Items from a dataset:
Segment Open

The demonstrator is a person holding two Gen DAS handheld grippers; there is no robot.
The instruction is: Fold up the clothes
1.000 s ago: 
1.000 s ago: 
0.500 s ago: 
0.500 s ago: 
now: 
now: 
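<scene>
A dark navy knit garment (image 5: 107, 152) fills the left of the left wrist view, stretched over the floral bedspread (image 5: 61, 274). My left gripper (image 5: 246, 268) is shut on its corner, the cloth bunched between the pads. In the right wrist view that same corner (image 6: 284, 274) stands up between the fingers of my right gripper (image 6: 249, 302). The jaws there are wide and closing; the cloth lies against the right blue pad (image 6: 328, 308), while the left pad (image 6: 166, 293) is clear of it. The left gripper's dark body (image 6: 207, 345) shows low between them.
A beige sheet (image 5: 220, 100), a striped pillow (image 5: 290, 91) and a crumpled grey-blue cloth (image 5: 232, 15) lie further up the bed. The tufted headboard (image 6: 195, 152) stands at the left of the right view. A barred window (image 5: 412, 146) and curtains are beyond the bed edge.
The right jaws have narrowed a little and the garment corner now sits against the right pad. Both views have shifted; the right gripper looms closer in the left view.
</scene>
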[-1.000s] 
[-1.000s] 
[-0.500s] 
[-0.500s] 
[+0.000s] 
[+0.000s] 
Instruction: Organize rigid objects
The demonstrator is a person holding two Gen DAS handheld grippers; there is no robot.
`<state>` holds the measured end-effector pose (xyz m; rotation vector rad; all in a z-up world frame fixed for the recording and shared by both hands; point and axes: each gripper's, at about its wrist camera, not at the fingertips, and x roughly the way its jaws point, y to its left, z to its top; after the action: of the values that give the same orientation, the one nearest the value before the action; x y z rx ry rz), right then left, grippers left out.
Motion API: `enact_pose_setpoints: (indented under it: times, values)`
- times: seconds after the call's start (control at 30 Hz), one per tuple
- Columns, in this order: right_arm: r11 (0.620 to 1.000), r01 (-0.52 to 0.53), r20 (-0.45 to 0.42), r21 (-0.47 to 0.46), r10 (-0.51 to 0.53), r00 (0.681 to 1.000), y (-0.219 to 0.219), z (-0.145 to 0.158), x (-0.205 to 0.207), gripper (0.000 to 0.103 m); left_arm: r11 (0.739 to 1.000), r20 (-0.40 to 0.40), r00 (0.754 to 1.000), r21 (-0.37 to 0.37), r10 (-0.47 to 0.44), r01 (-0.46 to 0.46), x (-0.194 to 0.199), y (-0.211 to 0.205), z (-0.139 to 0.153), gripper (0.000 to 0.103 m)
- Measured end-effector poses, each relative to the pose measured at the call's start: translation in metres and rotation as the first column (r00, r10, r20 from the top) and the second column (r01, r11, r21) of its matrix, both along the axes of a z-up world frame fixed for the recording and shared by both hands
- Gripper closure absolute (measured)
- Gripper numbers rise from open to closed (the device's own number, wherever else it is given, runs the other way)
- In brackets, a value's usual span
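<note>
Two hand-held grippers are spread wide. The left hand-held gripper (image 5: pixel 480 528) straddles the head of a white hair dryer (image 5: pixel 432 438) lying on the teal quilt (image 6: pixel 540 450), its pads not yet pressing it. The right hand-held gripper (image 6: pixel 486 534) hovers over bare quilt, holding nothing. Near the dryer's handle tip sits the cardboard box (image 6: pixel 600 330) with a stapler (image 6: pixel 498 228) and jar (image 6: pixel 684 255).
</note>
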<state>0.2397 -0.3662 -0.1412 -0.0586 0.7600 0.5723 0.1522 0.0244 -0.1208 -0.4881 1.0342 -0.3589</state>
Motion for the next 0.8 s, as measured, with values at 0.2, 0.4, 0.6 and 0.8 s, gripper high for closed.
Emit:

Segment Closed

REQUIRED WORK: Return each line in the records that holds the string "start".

WRITTEN SOLUTION:
- times: seconds after the call's start (control at 30 Hz), one per tuple
- Measured end-effector poses, each relative to the pose measured at the call's start: translation in metres and rotation as the first column (r00, r10, r20 from the top) and the second column (r01, r11, r21) of its matrix, both along the axes of a z-up world frame fixed for the recording and shared by both hands

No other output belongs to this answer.